C’est la question que tous les Mauritaniens se posent depuis l’annonce par la presse des convocations, pour jeudi prochain auprès de la commission d’enquête, de l’ex-président de la République Mohamed ould Abdel Aziz et de son ex-PM Ould Mohamed Laghdaf. Sitôt publiée, l’injonction disputait au coronavirus la primeur des conversations. Les Mauritaniens semblent bigrement intéressés de voir le Président Aziz arriver au Parlement pour faire face aux membres de la commission dont certains eurent à subir ses foudres. Et, le cas échéant, l’attitude de celle-ci. De fait, nombre d’observateurs doutent de ses capacités à produire des résultats vraiment pertinents, tant d’intérêts paraissant en jeu.
Composée de députés de la majorité et de l’opposition, ladite commission s’était a contrario crue tenue, lors de sa première rencontre avec la presse, le 14 Février dernier, de rassurer l’opinion sur le professionnalisme de ses membres et leur souci de placer l’intérêt national au-dessus de tout. Dans un communiqué publié pour l’occasion, on pouvait en effet lire : « […] Parfaitement consciente de la nécessité d’entreprendre un travail professionnel et impartial, [la commission] s’engage à fournir tous les efforts possibles pour faire la lumière sur ces dossiers de façon objective et considère que l’intérêt national est son seul mobile ». C’est peut-être dans ce cadre qu’elle a lancé un appel d’offres pour le recrutement d’un bureau d’études apte à l’assister dans sa mission.
L’ex-président de la République avait pour sa part indiqué, dès le 19 Décembre 2019, au cours d’un point de presse tenue chez lui dans des conditions particulièrement chaotiques, qu’il était certes riche mais n’avait rien à se reprocher, mettant au défi quiconque de prouver qu’il ait détourné un seul khoums des deniers publics. Une perche tout aussi tendue à ses détracteurs qu’à son successeur… Avait-il senti monter la menace ? Une partie de l’opinion (acteurs politiques et Société civile) s’était en tout cas mise à réclamer, haut et fort, la fondation d’une commission d’enquête sur sa gestion, ce qui fut fait fin-Janvier 2020.

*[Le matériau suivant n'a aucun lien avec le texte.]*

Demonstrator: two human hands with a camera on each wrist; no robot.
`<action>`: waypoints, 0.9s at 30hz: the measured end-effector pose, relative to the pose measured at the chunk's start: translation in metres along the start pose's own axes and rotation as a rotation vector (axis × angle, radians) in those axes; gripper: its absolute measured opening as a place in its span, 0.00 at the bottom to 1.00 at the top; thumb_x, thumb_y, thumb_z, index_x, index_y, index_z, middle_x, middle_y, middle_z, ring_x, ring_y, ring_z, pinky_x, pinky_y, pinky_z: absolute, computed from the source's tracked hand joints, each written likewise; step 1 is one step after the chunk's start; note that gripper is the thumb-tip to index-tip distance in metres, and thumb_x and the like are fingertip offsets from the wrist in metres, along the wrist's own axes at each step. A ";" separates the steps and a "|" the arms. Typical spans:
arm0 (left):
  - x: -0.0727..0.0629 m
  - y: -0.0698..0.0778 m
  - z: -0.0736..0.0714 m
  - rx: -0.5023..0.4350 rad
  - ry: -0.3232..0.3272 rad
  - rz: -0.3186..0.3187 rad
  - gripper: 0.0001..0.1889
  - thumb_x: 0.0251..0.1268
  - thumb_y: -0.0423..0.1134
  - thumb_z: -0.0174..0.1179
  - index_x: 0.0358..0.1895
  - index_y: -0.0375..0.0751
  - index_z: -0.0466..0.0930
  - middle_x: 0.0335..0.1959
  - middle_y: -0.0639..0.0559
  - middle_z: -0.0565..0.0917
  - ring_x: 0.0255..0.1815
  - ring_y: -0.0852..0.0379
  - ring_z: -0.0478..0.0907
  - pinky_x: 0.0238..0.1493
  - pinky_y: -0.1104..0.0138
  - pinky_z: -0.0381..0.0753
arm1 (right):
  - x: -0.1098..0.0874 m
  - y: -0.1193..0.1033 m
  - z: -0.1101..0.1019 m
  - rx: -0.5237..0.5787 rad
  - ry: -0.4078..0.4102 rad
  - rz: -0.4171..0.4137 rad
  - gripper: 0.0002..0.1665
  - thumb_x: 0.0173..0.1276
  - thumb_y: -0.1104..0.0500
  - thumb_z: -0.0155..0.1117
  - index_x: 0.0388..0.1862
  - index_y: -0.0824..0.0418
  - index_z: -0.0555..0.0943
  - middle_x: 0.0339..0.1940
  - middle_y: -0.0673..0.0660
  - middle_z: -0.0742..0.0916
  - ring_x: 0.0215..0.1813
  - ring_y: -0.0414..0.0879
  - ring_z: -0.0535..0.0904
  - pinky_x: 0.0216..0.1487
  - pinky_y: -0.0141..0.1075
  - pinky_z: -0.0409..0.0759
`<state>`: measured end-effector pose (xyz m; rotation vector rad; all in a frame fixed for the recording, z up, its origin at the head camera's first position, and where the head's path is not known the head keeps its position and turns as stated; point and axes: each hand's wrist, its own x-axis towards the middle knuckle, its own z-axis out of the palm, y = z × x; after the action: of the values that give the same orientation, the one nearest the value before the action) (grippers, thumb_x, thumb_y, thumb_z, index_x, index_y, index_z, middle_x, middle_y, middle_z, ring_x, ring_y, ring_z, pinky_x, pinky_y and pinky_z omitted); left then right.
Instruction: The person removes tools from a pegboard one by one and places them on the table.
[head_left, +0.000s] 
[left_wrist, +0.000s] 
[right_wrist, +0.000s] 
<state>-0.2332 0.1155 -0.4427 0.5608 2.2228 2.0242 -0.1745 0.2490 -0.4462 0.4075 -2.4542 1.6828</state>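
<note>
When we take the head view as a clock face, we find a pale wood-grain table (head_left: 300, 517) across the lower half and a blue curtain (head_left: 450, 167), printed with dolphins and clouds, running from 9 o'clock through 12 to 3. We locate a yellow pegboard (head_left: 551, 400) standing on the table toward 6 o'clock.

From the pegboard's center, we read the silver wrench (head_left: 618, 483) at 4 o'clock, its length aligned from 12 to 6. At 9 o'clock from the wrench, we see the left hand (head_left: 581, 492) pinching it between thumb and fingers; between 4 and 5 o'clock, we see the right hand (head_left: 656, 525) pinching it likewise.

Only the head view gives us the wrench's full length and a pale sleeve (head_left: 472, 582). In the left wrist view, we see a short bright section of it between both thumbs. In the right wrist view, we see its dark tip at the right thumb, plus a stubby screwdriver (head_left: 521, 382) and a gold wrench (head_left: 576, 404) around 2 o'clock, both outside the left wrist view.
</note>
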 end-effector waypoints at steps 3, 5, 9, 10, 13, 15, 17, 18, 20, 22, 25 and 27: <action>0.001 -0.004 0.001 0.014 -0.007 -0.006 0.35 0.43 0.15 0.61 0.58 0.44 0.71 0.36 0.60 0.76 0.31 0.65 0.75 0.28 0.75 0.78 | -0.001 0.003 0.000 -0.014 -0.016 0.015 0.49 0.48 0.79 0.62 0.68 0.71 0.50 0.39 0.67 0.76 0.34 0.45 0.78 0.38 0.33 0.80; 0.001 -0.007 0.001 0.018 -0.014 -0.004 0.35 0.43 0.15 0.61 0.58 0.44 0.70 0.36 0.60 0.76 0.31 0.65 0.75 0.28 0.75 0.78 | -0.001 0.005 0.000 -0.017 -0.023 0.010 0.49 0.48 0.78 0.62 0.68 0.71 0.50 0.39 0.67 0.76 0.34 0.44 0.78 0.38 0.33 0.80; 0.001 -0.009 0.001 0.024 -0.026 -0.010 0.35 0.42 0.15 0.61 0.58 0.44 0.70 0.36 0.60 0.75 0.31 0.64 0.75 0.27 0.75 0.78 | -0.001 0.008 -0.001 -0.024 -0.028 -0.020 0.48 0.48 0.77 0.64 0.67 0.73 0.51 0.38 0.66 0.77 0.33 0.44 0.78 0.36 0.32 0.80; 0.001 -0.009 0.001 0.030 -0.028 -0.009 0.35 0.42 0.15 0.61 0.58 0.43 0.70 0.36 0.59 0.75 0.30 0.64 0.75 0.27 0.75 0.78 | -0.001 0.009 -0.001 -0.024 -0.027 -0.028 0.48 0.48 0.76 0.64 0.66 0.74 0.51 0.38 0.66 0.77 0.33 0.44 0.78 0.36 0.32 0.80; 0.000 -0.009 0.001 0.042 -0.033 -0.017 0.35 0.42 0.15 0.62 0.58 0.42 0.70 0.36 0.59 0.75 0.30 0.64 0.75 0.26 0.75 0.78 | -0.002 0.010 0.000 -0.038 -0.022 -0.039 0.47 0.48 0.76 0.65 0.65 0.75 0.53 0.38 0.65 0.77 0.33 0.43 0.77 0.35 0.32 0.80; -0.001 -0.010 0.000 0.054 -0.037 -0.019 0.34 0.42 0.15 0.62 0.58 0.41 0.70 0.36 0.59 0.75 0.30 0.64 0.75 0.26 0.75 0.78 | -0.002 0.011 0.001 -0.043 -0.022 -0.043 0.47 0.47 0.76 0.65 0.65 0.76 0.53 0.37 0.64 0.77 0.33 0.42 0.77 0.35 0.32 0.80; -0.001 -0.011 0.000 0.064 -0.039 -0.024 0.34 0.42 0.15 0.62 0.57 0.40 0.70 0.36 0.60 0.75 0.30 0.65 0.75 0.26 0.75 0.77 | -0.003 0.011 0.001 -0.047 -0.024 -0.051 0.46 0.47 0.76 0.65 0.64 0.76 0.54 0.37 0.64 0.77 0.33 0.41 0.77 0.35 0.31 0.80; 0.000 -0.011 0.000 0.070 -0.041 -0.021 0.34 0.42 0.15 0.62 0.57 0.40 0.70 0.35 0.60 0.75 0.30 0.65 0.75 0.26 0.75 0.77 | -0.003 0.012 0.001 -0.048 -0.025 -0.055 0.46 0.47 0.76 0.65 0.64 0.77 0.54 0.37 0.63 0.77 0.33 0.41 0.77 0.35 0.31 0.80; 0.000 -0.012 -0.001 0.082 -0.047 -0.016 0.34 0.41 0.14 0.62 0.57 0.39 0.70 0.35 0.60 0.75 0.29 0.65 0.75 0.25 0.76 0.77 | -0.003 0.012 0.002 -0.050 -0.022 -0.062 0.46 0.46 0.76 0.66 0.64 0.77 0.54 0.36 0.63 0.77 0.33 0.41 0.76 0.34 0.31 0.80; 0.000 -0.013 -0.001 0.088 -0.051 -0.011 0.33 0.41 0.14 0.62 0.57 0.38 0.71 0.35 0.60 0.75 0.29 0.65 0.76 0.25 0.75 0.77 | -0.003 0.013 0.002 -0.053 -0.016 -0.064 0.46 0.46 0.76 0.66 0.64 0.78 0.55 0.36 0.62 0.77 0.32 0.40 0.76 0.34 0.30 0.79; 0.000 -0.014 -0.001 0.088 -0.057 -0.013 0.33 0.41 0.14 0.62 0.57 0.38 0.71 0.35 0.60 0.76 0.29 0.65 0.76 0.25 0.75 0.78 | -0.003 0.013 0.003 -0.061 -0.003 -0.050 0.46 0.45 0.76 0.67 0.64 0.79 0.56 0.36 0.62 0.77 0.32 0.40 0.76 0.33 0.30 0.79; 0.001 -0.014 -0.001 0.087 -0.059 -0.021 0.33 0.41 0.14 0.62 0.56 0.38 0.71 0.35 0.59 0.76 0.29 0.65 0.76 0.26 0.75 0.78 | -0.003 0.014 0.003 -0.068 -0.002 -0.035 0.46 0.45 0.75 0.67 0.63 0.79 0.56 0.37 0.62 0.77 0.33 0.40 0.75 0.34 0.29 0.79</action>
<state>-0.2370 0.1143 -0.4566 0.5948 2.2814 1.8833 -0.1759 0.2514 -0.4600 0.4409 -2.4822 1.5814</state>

La convocation intervient après l’audition, par la commission, de plusieurs cadres et hauts fonctionnaires ayant servi sous le magistère de l’ex-président et d’autres occupant aujourd’hui d’importantes fonctions. Citons ici l’ex PM Ould Béchir, actuellement ministre secrétaire général de la Présidence, Ould Abdel Vettah ministre du Pétrole, l’ancien PM Ould Hademine, l’ex ADG de la SNIM Ould Oudaa, l’ex DG de la SOMELEC… Et l’opinion de se demander comment, cités dans des affaires, de hauts fonctionnaires en exercice peuvent-ils rester en poste, même si elles bénéficient de la présomption d’innocence.
La commission a pour mission de « faire la lumière » sur la gestion des revenus pétroliers et miniers, la Fondation SNIM, les ventes du foncier public, l’attribution de concessions portuaires, les signatures de contrats dans les domaines de l’énergie et de la pêche ainsi que sur les conditions de liquidation de diverses entreprises publiques. Une limitation qui intrigue les observateurs qui auraient souhaité un champ plus étendu des dossiers portant à suspicion. Ce n'est en effet un secret pour personne que, sous le règne d'Ould Abdel Aziz, nombre de fonctionnaires et hommes d'affaires se sont bien sucrés sur les marchés et autres sources de lucre.